Task details | Give back all the data exactly, line by line.

+ + + + +

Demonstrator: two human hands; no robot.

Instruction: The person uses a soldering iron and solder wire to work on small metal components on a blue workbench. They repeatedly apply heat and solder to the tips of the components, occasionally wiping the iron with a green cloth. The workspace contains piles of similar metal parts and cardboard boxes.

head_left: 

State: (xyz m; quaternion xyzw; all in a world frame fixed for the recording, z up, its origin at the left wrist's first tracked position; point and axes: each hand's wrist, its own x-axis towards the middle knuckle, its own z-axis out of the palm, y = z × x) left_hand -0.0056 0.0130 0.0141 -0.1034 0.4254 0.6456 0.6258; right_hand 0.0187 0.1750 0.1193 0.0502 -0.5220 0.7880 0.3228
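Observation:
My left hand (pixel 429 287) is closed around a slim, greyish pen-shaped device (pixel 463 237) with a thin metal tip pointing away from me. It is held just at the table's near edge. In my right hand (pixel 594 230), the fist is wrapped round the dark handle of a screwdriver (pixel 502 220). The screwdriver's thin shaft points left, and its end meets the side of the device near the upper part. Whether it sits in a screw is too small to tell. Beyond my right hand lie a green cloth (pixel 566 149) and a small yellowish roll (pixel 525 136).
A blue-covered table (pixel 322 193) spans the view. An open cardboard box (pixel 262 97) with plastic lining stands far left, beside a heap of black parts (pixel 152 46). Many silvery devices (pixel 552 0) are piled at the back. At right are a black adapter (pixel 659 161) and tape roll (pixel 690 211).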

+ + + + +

Task result |
Demonstrator: two human hands; no robot.

Instruction: The person uses a soldering iron and solder wire to work on small metal components on a blue workbench. They repeatedly apply heat and solder to the tips of the components, occasionally wiping the iron with a green cloth. The workspace contains piles of similar metal parts and cardboard boxes.

head_left: 

State: (xyz m; quaternion xyzw; all in a world frame fixed for the recording, z up, its origin at the left wrist's first tracked position; point and axes: each hand's wrist, its own x-axis towards the middle knuckle, its own z-axis out of the palm, y = z × x) left_hand -0.0056 0.0130 0.0141 -0.1034 0.4254 0.6456 0.6258; right_hand 0.0187 0.1750 0.1193 0.0502 -0.5220 0.7880 0.3228
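Observation:
My left hand (pixel 429 287) is closed around a slim, greyish pen-shaped device (pixel 463 237) with a thin metal tip pointing away from me. It is held just at the table's near edge. In my right hand (pixel 594 230), the fist is wrapped round the dark handle of a screwdriver (pixel 502 220). The screwdriver's thin shaft points left, and its end meets the side of the device near the upper part. Whether it sits in a screw is too small to tell. Beyond my right hand lie a green cloth (pixel 566 149) and a small yellowish roll (pixel 525 136).
A blue-covered table (pixel 322 193) spans the view. An open cardboard box (pixel 262 97) with plastic lining stands far left, beside a heap of black parts (pixel 152 46). Many silvery devices (pixel 552 0) are piled at the back. At right are a black adapter (pixel 659 161) and tape roll (pixel 690 211).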

No more work is needed for this exercise.